Directions: Please transcribe the data below in full, word for word, without the images.

Supplied information:

((

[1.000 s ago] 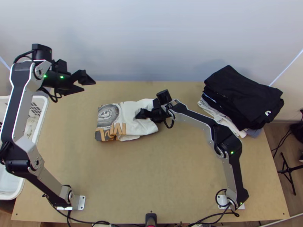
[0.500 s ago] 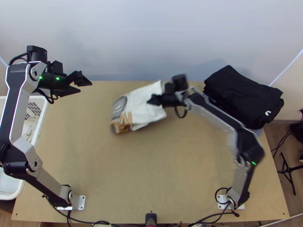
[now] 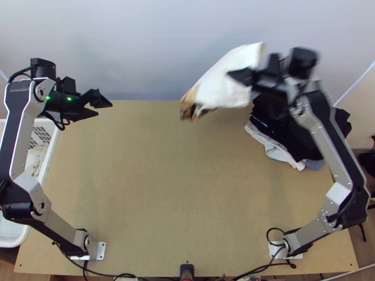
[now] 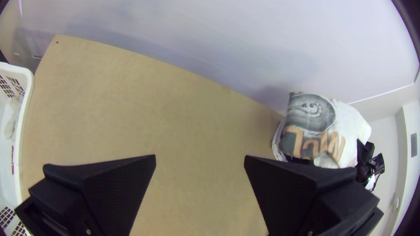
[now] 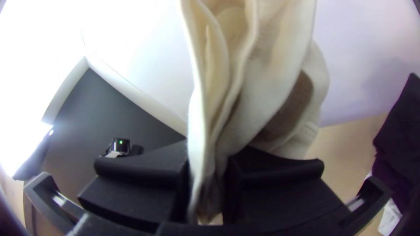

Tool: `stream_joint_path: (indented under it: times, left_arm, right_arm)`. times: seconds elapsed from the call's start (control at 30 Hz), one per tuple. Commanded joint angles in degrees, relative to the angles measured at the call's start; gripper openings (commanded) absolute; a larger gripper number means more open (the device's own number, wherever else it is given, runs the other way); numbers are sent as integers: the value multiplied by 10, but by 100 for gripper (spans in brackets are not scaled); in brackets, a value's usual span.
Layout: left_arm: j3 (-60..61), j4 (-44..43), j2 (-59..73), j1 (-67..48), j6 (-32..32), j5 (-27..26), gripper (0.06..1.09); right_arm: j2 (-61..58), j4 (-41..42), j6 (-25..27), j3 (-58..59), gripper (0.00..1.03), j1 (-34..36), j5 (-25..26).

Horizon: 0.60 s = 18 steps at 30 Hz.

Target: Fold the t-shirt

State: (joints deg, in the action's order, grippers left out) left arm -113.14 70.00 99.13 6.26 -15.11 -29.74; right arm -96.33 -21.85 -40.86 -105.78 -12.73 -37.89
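From where I stand, the t-shirt (image 3: 224, 86) is up in the air over the table's far edge, toward the right-hand side, against the pale wall (image 3: 140, 47). It is white, with a round grey print and orange markings, and it hangs at a slant, the printed end lower and nearer the middle of the table (image 3: 178, 187). Its layers lie loosely doubled over one another, with open folds between them.

The right gripper (image 3: 238, 77) has it by one end; in its wrist view the right gripper (image 5: 207, 168) pinches several bunched layers between its two black fingers. The right arm bends up over a stack of dark clothes (image 3: 281, 126), with a white garment (image 3: 276, 149) and a bit of blue-grey cloth (image 3: 313, 164) poking out beneath.

Across the table, well apart from the shirt, the left gripper (image 3: 105, 108) hangs at the far left with its fingers spread wide and nothing between them. Beside the table's left edge sits a white basket (image 3: 55, 134) with pale cloth (image 3: 33, 159) inside.
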Motion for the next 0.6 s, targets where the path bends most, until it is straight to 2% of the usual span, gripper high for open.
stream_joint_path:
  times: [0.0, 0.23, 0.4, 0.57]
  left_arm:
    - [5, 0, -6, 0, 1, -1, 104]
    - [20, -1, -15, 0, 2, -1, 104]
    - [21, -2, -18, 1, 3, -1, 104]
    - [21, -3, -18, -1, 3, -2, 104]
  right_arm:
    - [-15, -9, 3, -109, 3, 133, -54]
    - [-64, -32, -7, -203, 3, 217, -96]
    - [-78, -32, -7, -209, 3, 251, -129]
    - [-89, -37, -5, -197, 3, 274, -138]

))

Answer box:
[1.000 s ago] 
[0.500 s ago] 
[now] 
[now] 
[now] 

Tool: `stream_joint_path: (indented under it: times, left_arm, right_arm)`. times: seconds elapsed from the call's start (control at 30 Hz), one per tuple. Commanded joint angles in degrees, relative to the angles measured at the call's start; gripper openings (commanded) absolute; a larger gripper number means more open (the device's own number, wherever else it is given, runs the other way); numbers are sent as integers: the value multiplied by 10, but by 100 for gripper (spans in brackets are not scaled); in brackets, a value's usual span.
Layout: left_arm: j3 (-60..61), j4 (-44..43), j2 (-59..73), j1 (-67..48), j6 (-32..32), j5 (-27..26), gripper (0.06..1.09); right_arm: j2 (-61..58), j4 (-41..42), j6 (-25..27), j3 (-58..59), gripper (0.00..1.03), j1 (-34..36), j5 (-25..26).

Horizon: 0.60 s = 18 steps at 30 Hz.

Target: Fold the t-shirt

State: (joints deg, in the action's order, grippers left out) left arm -113.14 70.00 99.13 6.26 -15.11 -29.74; right arm -96.33 -21.85 -40.86 -105.78 -12.73 -37.89
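From where I stand, the t-shirt (image 3: 224, 86) is up in the air over the table's far edge, toward the right-hand side, against the pale wall (image 3: 140, 47). It is white, with a round grey print and orange markings, and it hangs at a slant, the printed end lower and nearer the middle of the table (image 3: 178, 187). Its layers lie loosely doubled over one another, with open folds between them.

The right gripper (image 3: 238, 77) has it by one end; in its wrist view the right gripper (image 5: 207, 168) pinches several bunched layers between its two black fingers. The right arm bends up over a stack of dark clothes (image 3: 281, 126), with a white garment (image 3: 276, 149) and a bit of blue-grey cloth (image 3: 313, 164) poking out beneath.

Across the table, well apart from the shirt, the left gripper (image 3: 105, 108) hangs at the far left with its fingers spread wide and nothing between them. Beside the table's left edge sits a white basket (image 3: 55, 134) with pale cloth (image 3: 33, 159) inside.
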Motion for the next 0.6 s, targets where the path bends most, until it is straight to 2% of the usual span, gripper high for open.
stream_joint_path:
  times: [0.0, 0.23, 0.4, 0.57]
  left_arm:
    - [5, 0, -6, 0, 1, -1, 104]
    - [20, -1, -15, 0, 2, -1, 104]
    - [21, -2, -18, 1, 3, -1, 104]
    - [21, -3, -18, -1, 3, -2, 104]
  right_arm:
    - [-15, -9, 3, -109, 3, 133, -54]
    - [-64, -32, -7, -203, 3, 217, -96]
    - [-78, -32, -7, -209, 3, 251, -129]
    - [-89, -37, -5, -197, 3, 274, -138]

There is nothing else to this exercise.